What you should do — Copy everything in the data below exactly except the pictures.
★ ★ ★ ★ ★ ★ ★
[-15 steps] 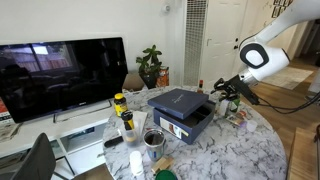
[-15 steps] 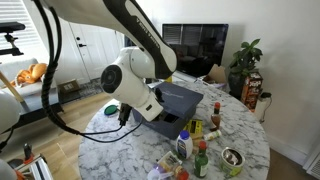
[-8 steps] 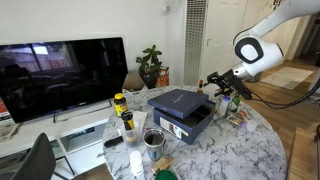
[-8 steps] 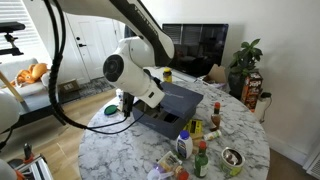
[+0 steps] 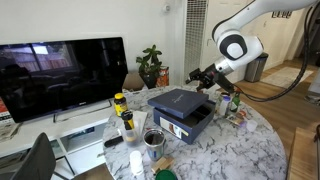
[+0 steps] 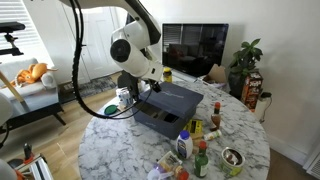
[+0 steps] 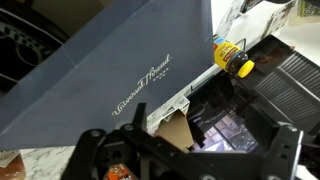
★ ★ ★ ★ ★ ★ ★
Exercise result —
[-15 steps] 
[-15 steps] 
[-8 steps] 
[-8 steps] 
[+0 steps] 
[+0 steps] 
[+0 steps] 

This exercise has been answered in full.